Tungsten(VI) oxide can be reduced to tungsten by heating it with carbo, as shown in the reaction:
2WO3(s) + 3C(s) <---> 2W(s) + 3CO2(g)
If the original mass of WO3 is 37.0 g, how many grams of CO2 must be collected from the reaction in order to infer that the solid that remains is pure tungsten? (Round to the nearest whole number)
I'm not quite understanding if I should take the molar mass of WO3 and CO2 and subtract them or if I should get the number of moles for each and find the mass that way.
I don't think you have the right picture.
Do it this way.
mols WO3 = grams/molar mass = ?
Use the coefficients in the balanced equation to convert mols WO3 to mols CO2.
Now convert mols CO2 to grams CO2. g CO2 = mols CO2 x molar mass CO2. This gives you the grams of CO2 needed to obtain a 100% conversion of WO3 to W, then round to the nearest whole number.

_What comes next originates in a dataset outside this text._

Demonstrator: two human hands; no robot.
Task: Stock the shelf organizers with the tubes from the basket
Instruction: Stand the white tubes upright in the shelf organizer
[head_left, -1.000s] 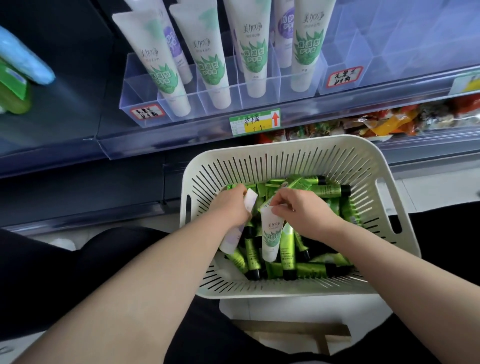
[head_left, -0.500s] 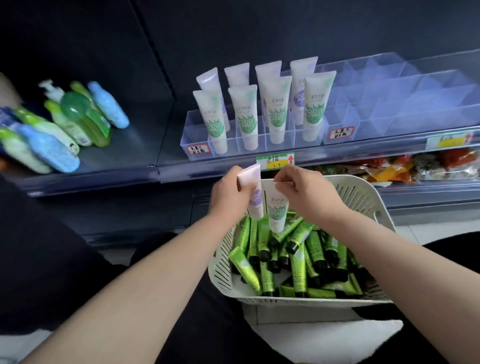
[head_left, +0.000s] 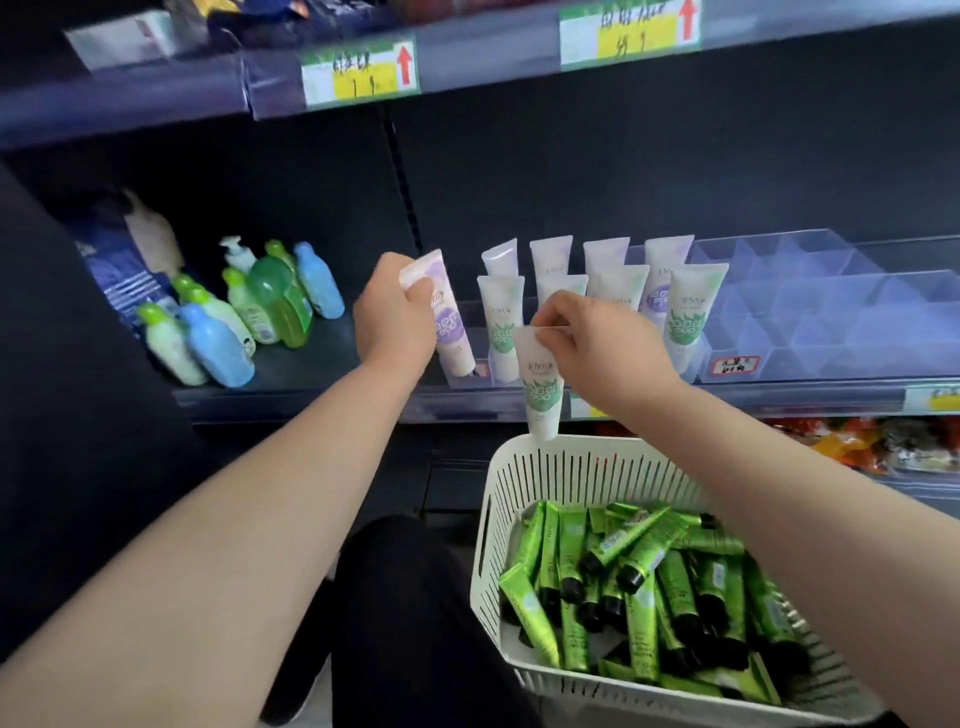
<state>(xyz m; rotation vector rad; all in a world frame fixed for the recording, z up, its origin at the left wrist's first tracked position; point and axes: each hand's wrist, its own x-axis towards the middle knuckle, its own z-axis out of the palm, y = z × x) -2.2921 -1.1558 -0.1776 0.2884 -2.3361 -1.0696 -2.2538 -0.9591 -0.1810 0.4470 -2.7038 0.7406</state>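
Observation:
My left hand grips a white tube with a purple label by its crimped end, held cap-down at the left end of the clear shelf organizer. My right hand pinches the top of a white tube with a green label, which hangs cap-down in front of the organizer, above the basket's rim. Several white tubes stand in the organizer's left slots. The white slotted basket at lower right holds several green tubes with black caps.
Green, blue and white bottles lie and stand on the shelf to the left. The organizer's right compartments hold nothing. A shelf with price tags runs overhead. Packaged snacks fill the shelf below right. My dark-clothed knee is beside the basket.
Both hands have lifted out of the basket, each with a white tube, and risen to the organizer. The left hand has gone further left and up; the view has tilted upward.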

Ah, I see you're getting down to the nitty-gritty of stoichiometry! Let's crunch those numbers and find out how much CO2 we need.
According to the balanced equation, 2 moles of WO3 reacts with 3 moles of C to produce 3 moles of CO2.
To find the moles of WO3 present, we'll use its molar mass. Tungsten has a molar mass of 183.84 g/mol, and oxygen has a molar mass of 16.00 g/mol. So, the molar mass of WO3 is 183.84 g/mol + (3 × 16.00 g/mol) = 231.84 g/mol.
Using the given mass of 37.0 g, we can calculate the moles of WO3 as follows:
Moles of WO3 = Mass of WO3 / Molar mass of WO3
= 37.0 g / 231.84 g/mol
≈ 0.1596 mol
Now, let's use the mole ratio from the balanced equation to find the moles of CO2 that would be produced:
Moles of CO2 = (3 mol CO2 / 2 mol WO3) × Moles of WO3
= (3 / 2) × 0.1596 mol
≈ 0.2394 mol
Finally, we can convert this moles of CO2 to grams:
Mass of CO2 = Moles of CO2 × Molar mass of CO2
= 0.2394 mol × (12.01 g/mol + 2 × 16.00 g/mol)
≈ 8.27 g
So, to infer that the solid remaining is pure tungsten, we would need to collect approximately 8 grams of CO2. Keep in mind that this value should be rounded to the nearest whole number as per your request.
Hope this helps! It's always fun to see chemicals clashing in balanced equations.
To solve this problem, we need to determine the stoichiometry of the reaction, which relates the number of moles of each reactant and product.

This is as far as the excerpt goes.